ASSIGNMENT
The lines to copy from the listing below are those that contain the string "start".

*** SUPPLIED MATERIAL ***

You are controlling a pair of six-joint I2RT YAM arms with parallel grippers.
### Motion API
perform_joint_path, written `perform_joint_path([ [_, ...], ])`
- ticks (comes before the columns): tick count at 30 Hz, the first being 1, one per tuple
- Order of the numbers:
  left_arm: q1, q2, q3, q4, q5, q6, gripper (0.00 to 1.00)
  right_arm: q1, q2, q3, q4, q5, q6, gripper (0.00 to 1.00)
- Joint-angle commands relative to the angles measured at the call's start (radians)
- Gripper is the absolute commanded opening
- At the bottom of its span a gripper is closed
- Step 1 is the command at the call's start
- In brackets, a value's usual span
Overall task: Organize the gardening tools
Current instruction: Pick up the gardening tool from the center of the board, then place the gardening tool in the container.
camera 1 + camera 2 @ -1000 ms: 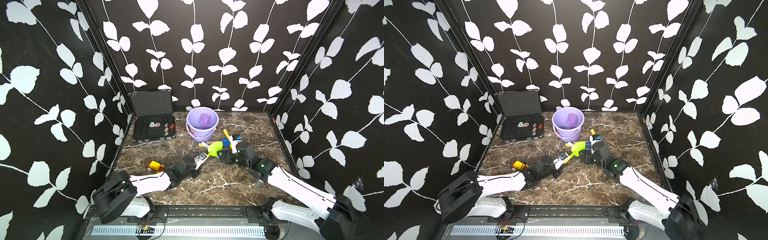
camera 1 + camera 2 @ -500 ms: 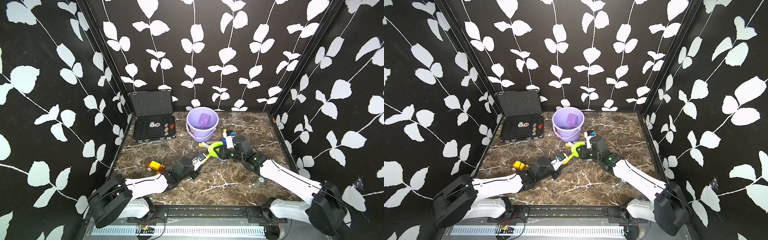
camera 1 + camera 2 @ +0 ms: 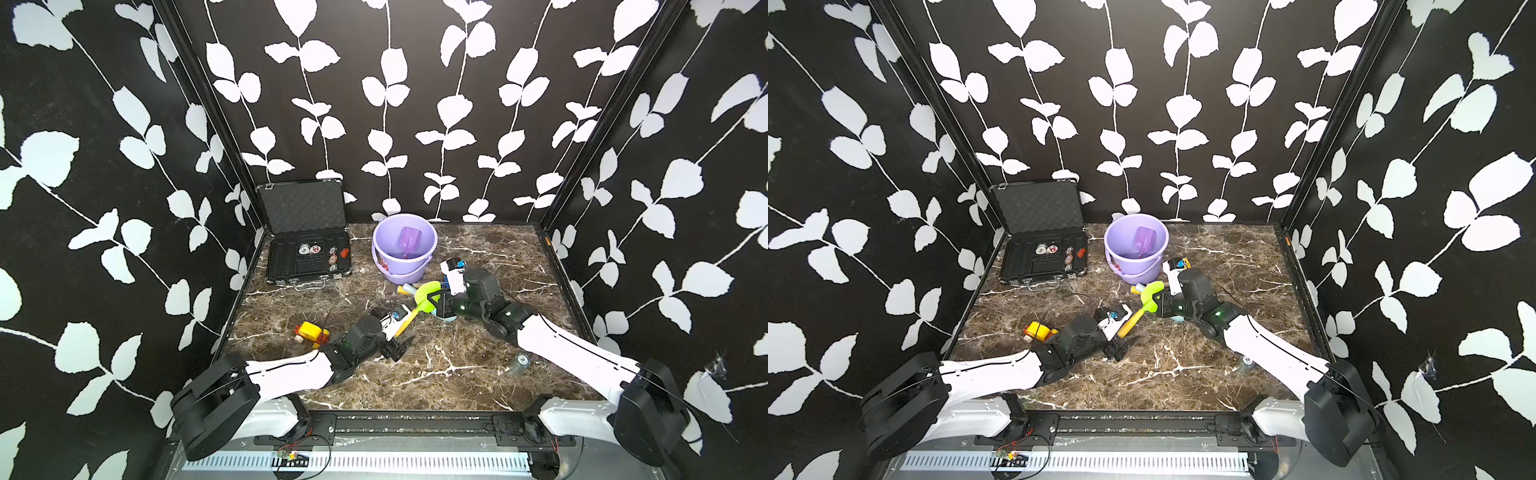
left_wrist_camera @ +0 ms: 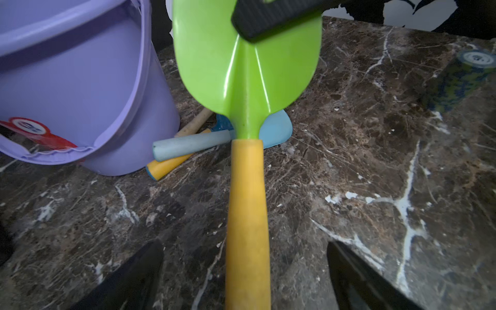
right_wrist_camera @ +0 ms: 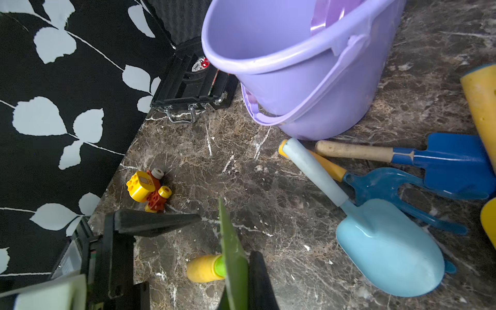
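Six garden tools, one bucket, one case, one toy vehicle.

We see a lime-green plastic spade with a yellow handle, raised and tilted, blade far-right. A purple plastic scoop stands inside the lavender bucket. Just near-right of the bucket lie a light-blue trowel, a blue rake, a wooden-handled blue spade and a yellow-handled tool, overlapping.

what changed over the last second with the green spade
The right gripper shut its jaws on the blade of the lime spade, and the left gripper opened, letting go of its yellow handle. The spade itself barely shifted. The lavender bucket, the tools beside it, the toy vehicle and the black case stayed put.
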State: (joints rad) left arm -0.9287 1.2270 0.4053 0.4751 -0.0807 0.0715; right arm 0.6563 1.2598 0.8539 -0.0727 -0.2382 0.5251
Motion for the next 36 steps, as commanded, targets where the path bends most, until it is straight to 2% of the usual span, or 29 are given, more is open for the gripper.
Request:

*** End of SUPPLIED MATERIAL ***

WRITTEN SOLUTION
- Joint-angle commands relative to the angles measured at the call's start (radians)
- Step 1 is the command at the call's start

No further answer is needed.